Once marked dead, the ref is in atomic mode and css_tryget() would hit
the atomic counter.  Here, we don't care about the offlining and
draining.  A draining memcg can still have a lot of memory to be
written back attached to it and we don't want punt all of them to the
root cgroup.

Thanks.

-- 
tejun

Re: [PATCH v2] blk-throttle: fix race between blkcg_bio_issue_check and cgroup_rmdir

2018-02-08 Thread Joseph Qi

Hi Tejun,

On 18/2/8 23:23, Tejun Heo wrote:
> Hello, Joseph.
> 
> On Thu, Feb 08, 2018 at 10:29:43AM +0800, Joseph Qi wrote:
>> So you mean checking css->refcnt to prevent the further use of
>> blkg_get? I think it makes sense.
> 
> Yes.
> 
>> IMO, we should use css_tryget_online instead, and rightly after taking
> 
> Not really.  An offline css still can have a vast amount of IO to
> drain and write out.
> 
IIUC, we have to identify it is in blkcg_css_offline now which will
blkg_put. Since percpu_ref_kill_and_confirm in kill_css will set flag
__PERCPU_REF_DEAD, so we can use this to avoid the race. IOW, if
__PERCPU_REF_DEAD is set now, we know blkcg css is in offline and
continue access blkg may risk double free. Thus we choose to skip these
ios.
I don't get how css_tryget works since it doesn't care the flag
__PERCPU_REF_DEAD. Also css_tryget can't prevent blkcg_css from
offlining since the race happens blkcg_css_offline is in progress.
Am I missing something here?

Thanks,
Joseph

>> queue_lock. Because there may be more use of blkg_get in blk_throtl_bio
>> in the futher. Actually it already has two now. One is in
>> blk_throtl_assoc_bio, and the other is in throtl_qnode_add_bio.
>> What do you think of this?
> 
> As long as we avoid making the bypass paths expensive, whatever makes
> the code easier to read and maintain would be better.  css ref ops are
> extremely cheap anyway.
> 
> Thanks.
>

Re: [PATCH v2] blk-throttle: fix race between blkcg_bio_issue_check and cgroup_rmdir

2018-02-08 Thread Tejun Heo

Hello, Joseph.

On Thu, Feb 08, 2018 at 10:29:43AM +0800, Joseph Qi wrote:
> So you mean checking css->refcnt to prevent the further use of
> blkg_get?

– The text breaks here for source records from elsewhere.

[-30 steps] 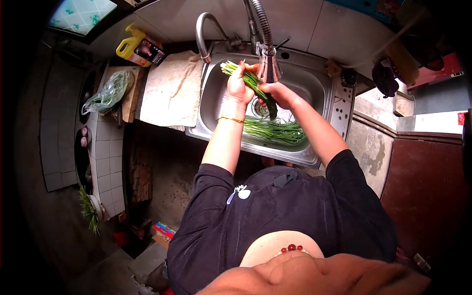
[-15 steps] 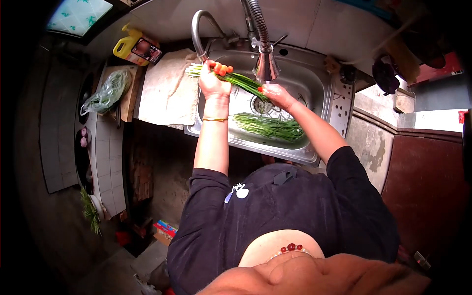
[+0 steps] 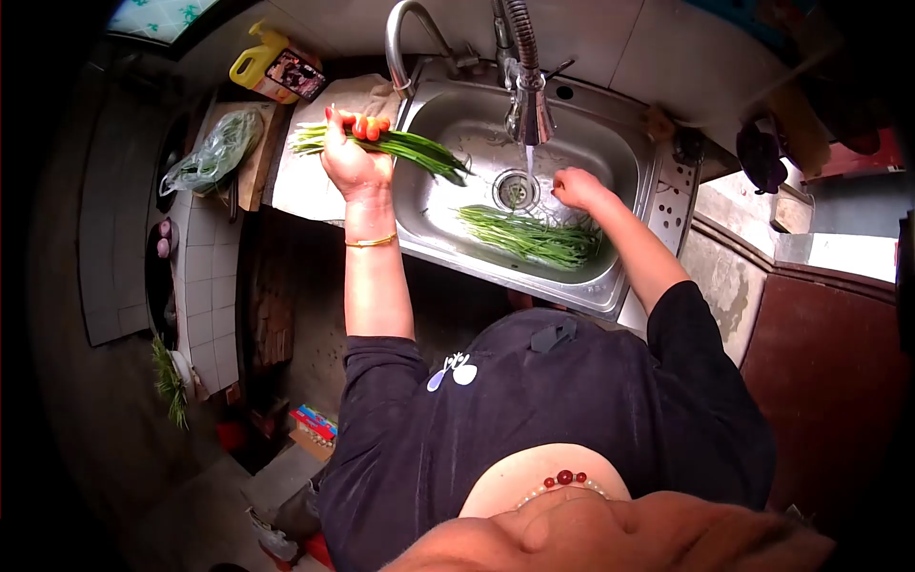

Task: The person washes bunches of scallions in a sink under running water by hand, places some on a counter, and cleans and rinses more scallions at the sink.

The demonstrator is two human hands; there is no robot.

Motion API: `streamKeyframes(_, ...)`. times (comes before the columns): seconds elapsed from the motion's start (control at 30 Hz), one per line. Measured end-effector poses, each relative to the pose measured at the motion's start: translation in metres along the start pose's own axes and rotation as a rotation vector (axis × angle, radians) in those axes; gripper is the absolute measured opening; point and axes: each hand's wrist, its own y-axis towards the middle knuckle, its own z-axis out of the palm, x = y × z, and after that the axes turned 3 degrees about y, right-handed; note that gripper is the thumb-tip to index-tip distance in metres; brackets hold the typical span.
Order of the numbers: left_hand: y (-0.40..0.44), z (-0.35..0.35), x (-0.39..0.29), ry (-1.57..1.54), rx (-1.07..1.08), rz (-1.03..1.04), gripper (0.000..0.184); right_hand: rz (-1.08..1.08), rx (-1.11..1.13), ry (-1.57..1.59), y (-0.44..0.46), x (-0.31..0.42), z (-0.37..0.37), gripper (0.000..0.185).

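Note:
My left hand is wrapped round a bunch of long green stalks, held over the left rim of the steel sink. The pale ends stick out to the left above a light cloth, the green ends to the right over the basin. My right hand is over the right part of the basin with its fingers curled; whether it holds anything is too small to tell. More green stalks lie in the sink below it. Water runs from the spray faucet near the drain.
A curved faucet rises behind the sink's left edge. Left of the cloth are a yellow jug and a plastic bag of greens on a board. A dark purple item hangs at the right.
My left hand has carried the bunch left, from over the basin to the sink's left edge. My right hand has let go of the bunch and moved slightly right.

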Motion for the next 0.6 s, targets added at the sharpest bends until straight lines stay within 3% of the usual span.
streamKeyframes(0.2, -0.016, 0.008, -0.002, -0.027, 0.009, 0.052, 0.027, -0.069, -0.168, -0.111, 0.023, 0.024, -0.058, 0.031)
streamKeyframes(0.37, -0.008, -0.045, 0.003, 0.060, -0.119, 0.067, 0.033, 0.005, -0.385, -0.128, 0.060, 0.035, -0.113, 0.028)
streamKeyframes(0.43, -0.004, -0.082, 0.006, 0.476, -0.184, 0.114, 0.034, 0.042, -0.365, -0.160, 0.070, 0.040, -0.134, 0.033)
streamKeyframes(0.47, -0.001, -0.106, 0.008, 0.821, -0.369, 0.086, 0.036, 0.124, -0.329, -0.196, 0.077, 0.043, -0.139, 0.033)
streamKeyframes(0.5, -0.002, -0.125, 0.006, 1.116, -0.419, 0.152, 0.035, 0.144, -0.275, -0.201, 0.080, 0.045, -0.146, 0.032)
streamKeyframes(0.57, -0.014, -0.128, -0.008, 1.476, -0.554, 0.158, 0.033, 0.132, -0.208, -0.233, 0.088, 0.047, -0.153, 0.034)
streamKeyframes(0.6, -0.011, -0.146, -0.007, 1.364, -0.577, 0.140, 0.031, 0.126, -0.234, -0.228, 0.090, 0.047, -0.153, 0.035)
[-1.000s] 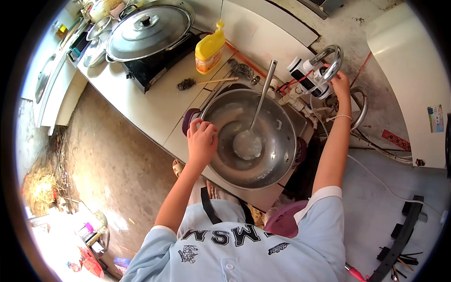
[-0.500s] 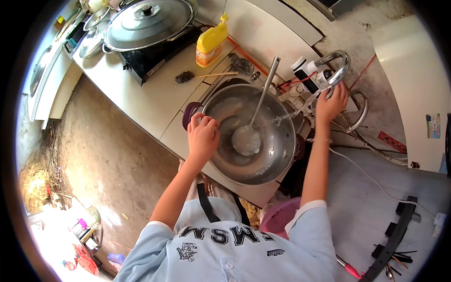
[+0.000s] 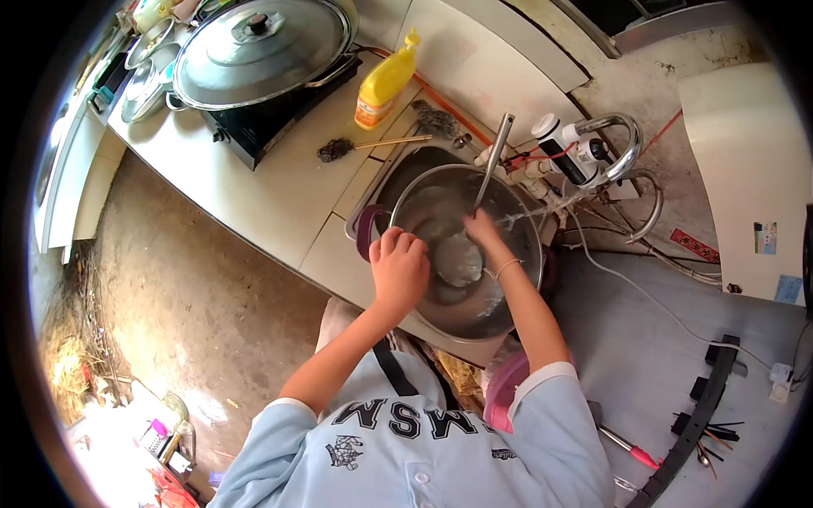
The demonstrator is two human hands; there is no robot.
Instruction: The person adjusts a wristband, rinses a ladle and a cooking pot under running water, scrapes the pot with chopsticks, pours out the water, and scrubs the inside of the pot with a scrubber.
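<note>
A large steel pot (image 3: 406, 315) with purple handles sits in the sink, some cloudy water inside. Curled over its left rim are the fingers of my left hand (image 3: 400, 269), close to the purple handle (image 3: 367, 230). My right hand (image 3: 483, 230) reaches into the pot, closed around the lower handle of a metal ladle (image 3: 494, 161). The ladle's round bowl (image 3: 460, 259) lies in the water. From the curved chrome faucet (image 3: 628, 140) a stream runs into the pot at the right side.
A yellow detergent bottle (image 3: 385, 89), a scouring pad on a stick (image 3: 336, 150) and another dark scrubber (image 3: 434, 120) lie along the counter (image 3: 279, 212). Farther left a lidded wok (image 3: 262, 55) stands on a black stove (image 3: 271, 127). A pink tub (image 3: 504, 385) is below.
My right hand has left the faucet and moved left into the pot, onto the ladle's handle. My left hand stays on the rim. The view has shifted slightly.
</note>
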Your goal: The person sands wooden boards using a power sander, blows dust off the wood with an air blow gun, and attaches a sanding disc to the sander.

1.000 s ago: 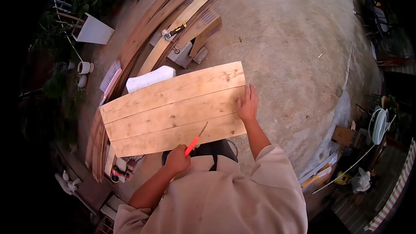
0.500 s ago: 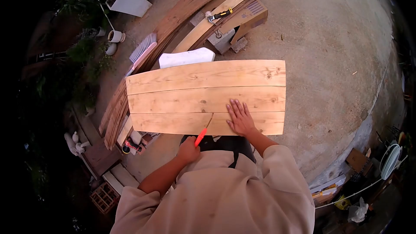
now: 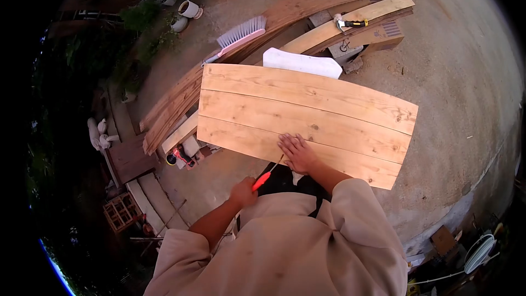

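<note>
My left hand (image 3: 245,191) is closed around the orange handle of a thin-shafted tool (image 3: 263,180), whose exact kind I cannot make out. Its narrow tip points up and right, close to the near edge of a panel of three pale wooden planks (image 3: 307,115). Flat on that panel, near the front edge, lies my right hand (image 3: 297,153) with its fingers extended. The tool's tip is just left of this hand; I cannot tell whether it touches the wood.
Beyond the panel are a white block (image 3: 302,64), a pink brush (image 3: 241,37) and long curved-looking planks (image 3: 329,1). A hammer (image 3: 349,23) rests on a pale plank beside a cardboard box (image 3: 383,37). A red-and-black power tool (image 3: 182,156) lies at left.
The view has swung left, so the panel and surroundings appear farther right and tilted. My right hand is now nearer the panel's middle, and the tool tip sits closer to it.
</note>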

I think it makes sense.

Yes.

> IMO, we should use css_tryget_online instead, and rightly after taking

Not really.  An offline css still can have a vast amount of IO to
drain and write out.

> queue_lock. Because there may be more use of blkg_get in blk_throtl_bio
> in the futher. Actually it already has two now. One is in
> blk_throtl_assoc_bio, and the other is in throtl_qnode_add_bio.
> What do you think of this?

As long as we avoid making the bypass paths expensive, whatever makes
the code easier to read and maintain would be better.  css ref ops are
extremely cheap anyway.

Thanks.

-- 
tejun

Re: [PATCH v2] blk-throttle: fix race between blkcg_bio_issue_check and cgroup_rmdir

2018-02-07 Thread Joseph Qi

Hi Tejun,
Thanks very much for reviewing this patch.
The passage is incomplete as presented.